Eine Schwerhörigkeit im Kindesalter kann angeboren sein oder sich
erst später entwickeln. Frühkindliche Hörstörungen treten in einer
Häufigkeit von 1:1000 auf, eine angeborene Taubheit im Verhältnis
2:100000. Ursachen hierfür können eine familiäre Belastung,
Fehlbildungen, Syndromerkrankungen, bestimmte Infektionen
(Röteln, Toxoplasmose, Zytomegalie, Listeriose) oder die Einnahme
schädigender Medikamente in der Schwangerschaft sein. Neben der
Untersuchung des Gehörganges und des Trommelfells ist eine
komplexe Schwangerschaftsanamnese wichtig. Durch rechtzeitiges
Erkennung einer Hörstörung des Neugeborenen (Screening) ist eine
adäquate Frühversorgung durch eine Hörgeräteanpassung oder die
Versorgung mit einem Cochlear Implant (CI) möglich.

Die häufigste Ursache einer später erworbenen Hörstörung
sind Paukenergüsse.

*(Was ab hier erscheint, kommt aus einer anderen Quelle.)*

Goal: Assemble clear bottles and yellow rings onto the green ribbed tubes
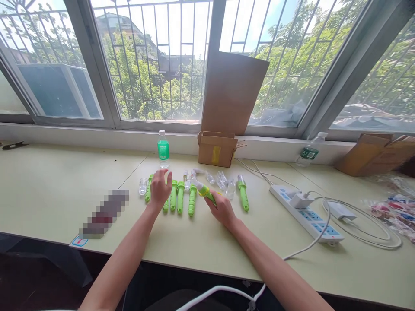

Hierbei handelt es sich um eine
Flüssigkeitsansammlung hinter dem Trommelfell, die meistens
in Zusammenhang mit vergrößerten Rachenpolypen auftritt.
Die Kinder weisen neben einer Hörminderung meistens auch
mehrere Mittelohrentzündungen und nächtliches Schnarchen in
der Vorgeschichte auf. Dieser Erguss sollte möglichst frühzeitig
zunächst konservativ evtl. auch operativ therapiert werden, da
sonst die Kinder in ihrer Sprachentwicklung verzögert sein können.